Simple Python Optical Character Recognition using PyTesseract, to extract date stamps from scanned photos
This is a hobby project to try and better organise a large batch of old family photos I scanned a while back. The desired end goal is for all of the scanned photos which have a red date stamp in the corner to have a filename containing that date.
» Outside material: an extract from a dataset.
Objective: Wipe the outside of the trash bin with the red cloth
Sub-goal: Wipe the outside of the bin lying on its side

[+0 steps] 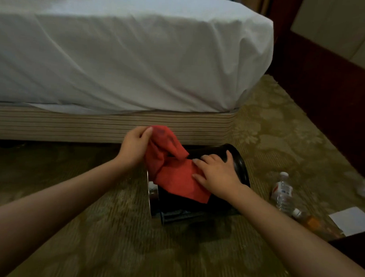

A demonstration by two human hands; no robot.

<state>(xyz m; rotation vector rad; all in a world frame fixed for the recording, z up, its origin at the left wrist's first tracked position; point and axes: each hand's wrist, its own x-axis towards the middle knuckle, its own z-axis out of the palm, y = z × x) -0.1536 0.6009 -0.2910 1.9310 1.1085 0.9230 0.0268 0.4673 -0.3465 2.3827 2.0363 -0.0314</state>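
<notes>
A black trash bin (236,161) lies on its side on the carpet, with its shiny metal rim toward the left and its base toward the right. The red cloth (176,177) is draped over the bin's upper side. My left hand (133,147) pinches one corner of the cloth and holds it up above the bin's left end. My right hand (215,172) lies flat with spread fingers on the cloth and the bin's side, pressing down.
A bed (128,53) with a white sheet and a striped base stands just behind the bin. A clear water bottle (283,191), an orange-filled bottle (311,221) and a white paper (350,218) lie on the patterned carpet at right. Dark wooden furniture stands at far right.
</notes>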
As this is a non-trivial computer vision problem, this may be a total failure, but the idea is to try and narrow down the problem with as many reasonable assumptions as possible.
For example, hopefully:
- we only need to detect 10 characters - digits 0-9
- we only need to support the single 7-segment digit font used in those old image date stamps
- we can assume the date stamp was imprinted in a (hopefully fairly consistent) shade of red
If these prove to be trye, we should then be able to apply various image transforms and filters first to leave only the digit segments, binarize this and put it through tesseract with a carefully trained model just for these digits to do the actual OCR.
- Clone the repository
$ git clone [email protected]:beveradb/scanned-photos-date-stamp-ocr.git
- Check into the cloned repository
$ cd scanned-photos-date-stamp-ocr
- If you are using Pipenv, setup the virtual environment and start it as follows:
$ pipenv install && pipenv shell
- Install the requirements
$ pip install -r requirements.txt
- Run the script to process the example images
python ocr.py
This is a low commitment personal hobby project - feel free to fork and do whatever you like, contributions will be gratefully accepted and merged, but please don't expect much from me!